Kritika_mente aspires to be a blog where I share my reflections about the intersection of psychology and politics🌱
Kritika_mente aspires to be a blog where I share my reflections about the intersection of psychology and politics🌱
Adolescence, control of bodies, and normativity
Family and educational spaces—both formal and non-formal—often function as mechanisms of control in which power relations are enacted. Children and adolescents are, in these cases, understood more as objects than as subjects, expected to comply with mandates imposed on their bodies and their time, without consideration of consent and without questioning authority. This takes place at a crucial stage in the development of their autonomy, interoception, self-knowledge, and self-esteem. The lack of contact with (and the limited credibility given to) their own needs, desires, bodies, emotional states, and opinions distances them from themselves. Over time, this can turn them—both as individuals and as collectives—into people who are disconnected from their own feelings and sensations, highly vulnerable to external pressure, less able to validate and honestly express their experiences, and prone to present and future distress related to not attending to their needs.
These dynamics become far more harmful for people who fall outside the norm, whose needs are not even seen or recognized—often not even by themselves. I am referring to those who go through childhood, and especially adolescence, overstimulated, exhausted, and dysregulated, many times without even perceiving it or knowing how to name it due to the rigidity of their environments. Their lives are shaped by a system that is alien and suffocating to them, which is why many adolescents live on autopilot, feeling powerless and lacking agency over their own bodies: they consistently sleep less than they need, feel uncomfortable without being able to move to other spaces, and try to fit into alienating molds. Naming these experiences—from difference and from the margins—becomes almost impossible for these individuals, who will simply feel “weird,” uncomfortable, and misunderstood, with all that this implies for their self-perception, self-esteem, and self-care.
I propose humanizing childhoods and adolescences: recognizing children and adolescents as subjects, as agents, and as deserving of care; their autonomy, needs, rhythms, and individualities matter.
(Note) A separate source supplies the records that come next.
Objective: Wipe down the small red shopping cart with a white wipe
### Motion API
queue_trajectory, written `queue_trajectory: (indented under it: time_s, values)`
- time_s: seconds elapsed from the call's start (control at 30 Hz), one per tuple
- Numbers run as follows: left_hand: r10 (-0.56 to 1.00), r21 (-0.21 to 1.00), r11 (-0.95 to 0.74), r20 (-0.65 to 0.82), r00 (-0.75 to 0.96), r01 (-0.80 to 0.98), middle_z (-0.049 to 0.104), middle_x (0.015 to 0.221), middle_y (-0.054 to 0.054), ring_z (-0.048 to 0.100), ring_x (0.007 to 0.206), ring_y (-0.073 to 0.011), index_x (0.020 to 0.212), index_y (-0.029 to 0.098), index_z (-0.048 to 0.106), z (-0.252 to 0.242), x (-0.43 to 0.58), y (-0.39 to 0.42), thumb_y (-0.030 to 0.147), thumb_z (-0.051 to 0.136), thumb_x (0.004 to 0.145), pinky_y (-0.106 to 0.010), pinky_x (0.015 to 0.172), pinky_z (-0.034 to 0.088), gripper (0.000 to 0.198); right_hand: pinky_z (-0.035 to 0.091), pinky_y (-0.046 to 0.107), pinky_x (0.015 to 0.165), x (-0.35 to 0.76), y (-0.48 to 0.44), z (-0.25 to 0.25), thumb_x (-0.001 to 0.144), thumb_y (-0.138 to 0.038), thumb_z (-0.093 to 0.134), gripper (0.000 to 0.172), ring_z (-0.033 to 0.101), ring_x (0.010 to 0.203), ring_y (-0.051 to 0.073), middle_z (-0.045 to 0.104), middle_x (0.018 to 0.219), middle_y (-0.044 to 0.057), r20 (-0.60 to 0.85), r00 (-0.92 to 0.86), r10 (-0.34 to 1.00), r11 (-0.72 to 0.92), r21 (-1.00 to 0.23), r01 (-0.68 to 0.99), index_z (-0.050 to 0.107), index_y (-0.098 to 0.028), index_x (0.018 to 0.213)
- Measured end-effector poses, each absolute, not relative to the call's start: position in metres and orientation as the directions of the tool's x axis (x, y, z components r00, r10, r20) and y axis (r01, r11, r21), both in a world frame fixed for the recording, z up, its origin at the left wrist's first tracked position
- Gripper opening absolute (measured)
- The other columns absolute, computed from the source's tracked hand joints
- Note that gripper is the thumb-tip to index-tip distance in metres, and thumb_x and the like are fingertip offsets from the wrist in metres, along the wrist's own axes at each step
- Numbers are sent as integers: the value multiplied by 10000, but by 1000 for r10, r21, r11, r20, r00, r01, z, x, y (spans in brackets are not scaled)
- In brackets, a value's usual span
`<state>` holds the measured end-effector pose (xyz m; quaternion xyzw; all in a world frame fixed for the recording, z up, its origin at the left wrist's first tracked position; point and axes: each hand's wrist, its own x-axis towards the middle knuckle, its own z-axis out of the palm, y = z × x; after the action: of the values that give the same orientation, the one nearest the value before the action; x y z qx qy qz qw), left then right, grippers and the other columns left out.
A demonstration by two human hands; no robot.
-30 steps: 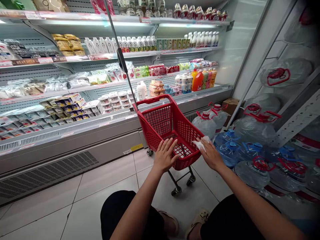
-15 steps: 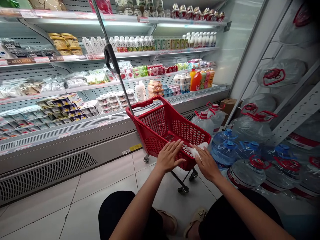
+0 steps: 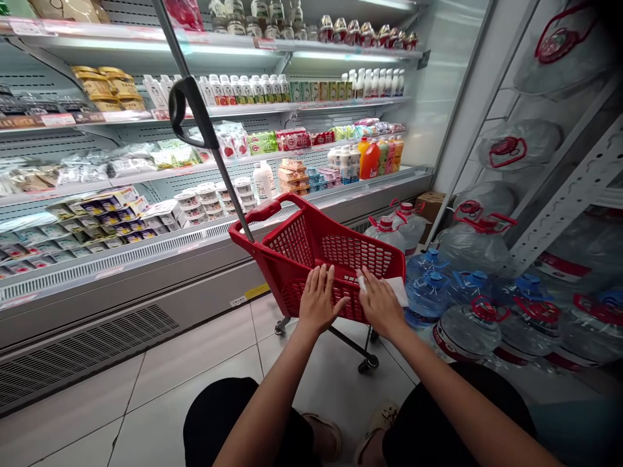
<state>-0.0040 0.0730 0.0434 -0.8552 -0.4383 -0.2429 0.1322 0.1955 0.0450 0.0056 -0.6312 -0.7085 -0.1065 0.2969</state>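
Observation:
A small red plastic shopping cart (image 3: 302, 250) on wheels stands in front of me on the tiled floor. Its grey pole with a black handle (image 3: 195, 113) leans up to the left. My left hand (image 3: 317, 301) lies flat on the cart's near wall, fingers stretched out. My right hand (image 3: 380, 305) presses a white cloth (image 3: 396, 288) against the near right corner of the cart, fingers laid flat over it. I am crouched; my knees in black fabric show at the bottom.
A long refrigerated display (image 3: 146, 188) with shelves of dairy packs, bottles and cartons runs along the left and back. Several large water jugs (image 3: 467, 324) with red and blue caps are piled on the right by a white metal rack (image 3: 564, 201). A cardboard box (image 3: 431, 202) sits behind them.
The cart has turned and swung left, its pole tilting further left. Both hands have moved along the near wall, the right one carrying the cloth leftward toward the left hand.

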Motion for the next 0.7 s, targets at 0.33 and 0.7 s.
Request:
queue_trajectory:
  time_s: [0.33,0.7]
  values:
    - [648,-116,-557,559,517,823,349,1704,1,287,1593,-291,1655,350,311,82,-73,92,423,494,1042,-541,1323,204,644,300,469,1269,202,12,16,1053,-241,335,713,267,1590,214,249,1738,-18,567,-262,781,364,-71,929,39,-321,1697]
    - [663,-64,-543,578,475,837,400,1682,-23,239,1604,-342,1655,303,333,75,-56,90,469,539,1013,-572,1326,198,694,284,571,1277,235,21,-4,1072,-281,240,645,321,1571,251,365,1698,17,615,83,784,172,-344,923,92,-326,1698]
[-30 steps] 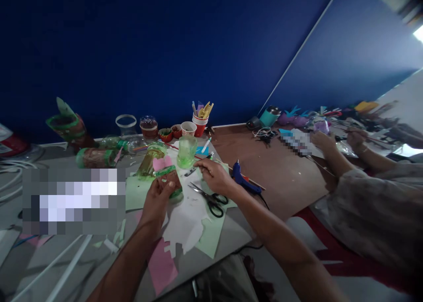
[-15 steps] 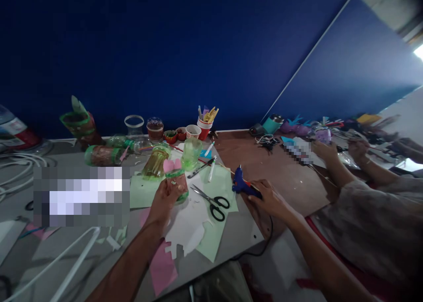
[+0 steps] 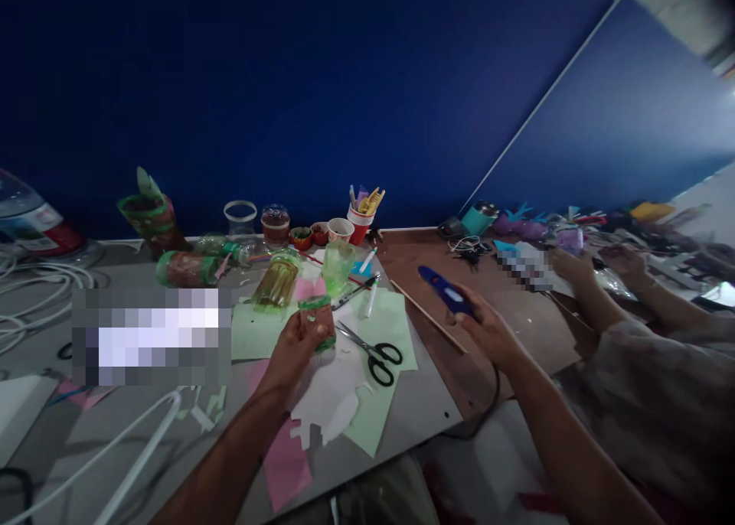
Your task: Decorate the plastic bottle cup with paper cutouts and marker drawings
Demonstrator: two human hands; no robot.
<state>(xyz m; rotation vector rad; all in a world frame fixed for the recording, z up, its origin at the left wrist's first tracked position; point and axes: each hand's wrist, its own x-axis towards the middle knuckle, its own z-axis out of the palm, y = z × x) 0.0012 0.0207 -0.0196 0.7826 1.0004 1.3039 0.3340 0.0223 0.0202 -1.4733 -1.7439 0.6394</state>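
Note:
My left hand (image 3: 292, 349) grips a small bottle piece wrapped in brown with green bands (image 3: 318, 316), a pink paper shape sticking out of its top. My right hand (image 3: 488, 330) is closed round the handle of a blue glue gun (image 3: 445, 291), lifted off the brown table (image 3: 517, 334) with its nozzle pointing up and left; its black cord hangs down below my wrist. Black-handled scissors (image 3: 373, 349) lie open on green paper (image 3: 390, 326) between my hands.
Cut green plastic bottles (image 3: 279, 278), a red cup of tools (image 3: 361, 219), small cups and a thin wooden stick (image 3: 428, 317) crowd the far side. White cables (image 3: 34, 288) lie left. Another person's hands (image 3: 574, 265) work at the right among purple and teal scraps.
My right hand went from the table centre to the glue gun, grasped it and lifted it off the table. My left hand kept hold of the bottle piece.

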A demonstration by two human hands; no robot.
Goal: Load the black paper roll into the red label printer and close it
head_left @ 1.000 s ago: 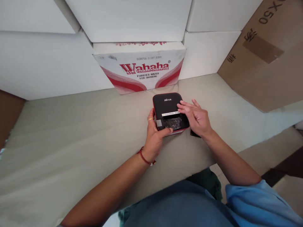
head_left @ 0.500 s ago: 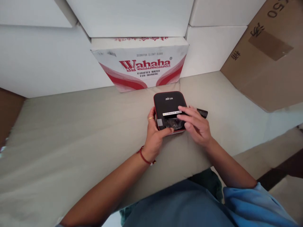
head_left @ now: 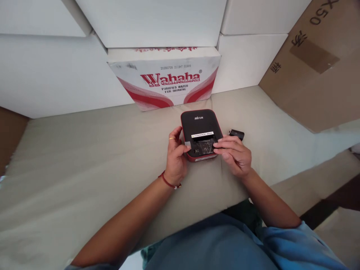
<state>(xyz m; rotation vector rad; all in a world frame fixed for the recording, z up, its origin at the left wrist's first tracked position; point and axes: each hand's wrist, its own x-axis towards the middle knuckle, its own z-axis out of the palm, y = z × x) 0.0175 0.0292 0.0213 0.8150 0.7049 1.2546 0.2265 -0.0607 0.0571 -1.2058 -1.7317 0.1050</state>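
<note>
A black device (head_left: 199, 127) with a red rim and rounded corners lies flat on the cloth-covered surface. It has a white label strip, a grey sticker and a shiny dark panel (head_left: 204, 147) with specks near its front edge. My left hand (head_left: 177, 153) is at its left side, thumb on the sticker's corner, the other fingers apart from the thumb. From the right, my right hand (head_left: 234, 153) reaches in with fingers stretched out, their tips touching the panel's right edge. Beyond that hand lies a small black cylinder (head_left: 236, 134), partly hidden by the fingers.
Behind the device stands a white and red water carton (head_left: 174, 80). White boxes (head_left: 64, 75) are stacked along the back. A brown cardboard box (head_left: 315, 86) is at the right. Beige cloth (head_left: 98, 150) covers the surface, its front edge near my body.
My left thumb has moved from the panel's front left to the grey sticker, and the left fingers have come away from the device's side. My right fingertips have lowered to the panel's right edge.
</note>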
The spaces of minors function as sites of power that replicate and rehearse what will potentially become their future work, family, and social environments. By integrating the idea that not questioning authority is morally correct, we strip them of their most powerful tool for self-care and collective transformation: self-listening and connection with themselves—affecting especially those who align least with the norm. It is time to take responsibility: to dare to listen to their voices, and to discover what might happen if we gave back to them what should always have been theirs.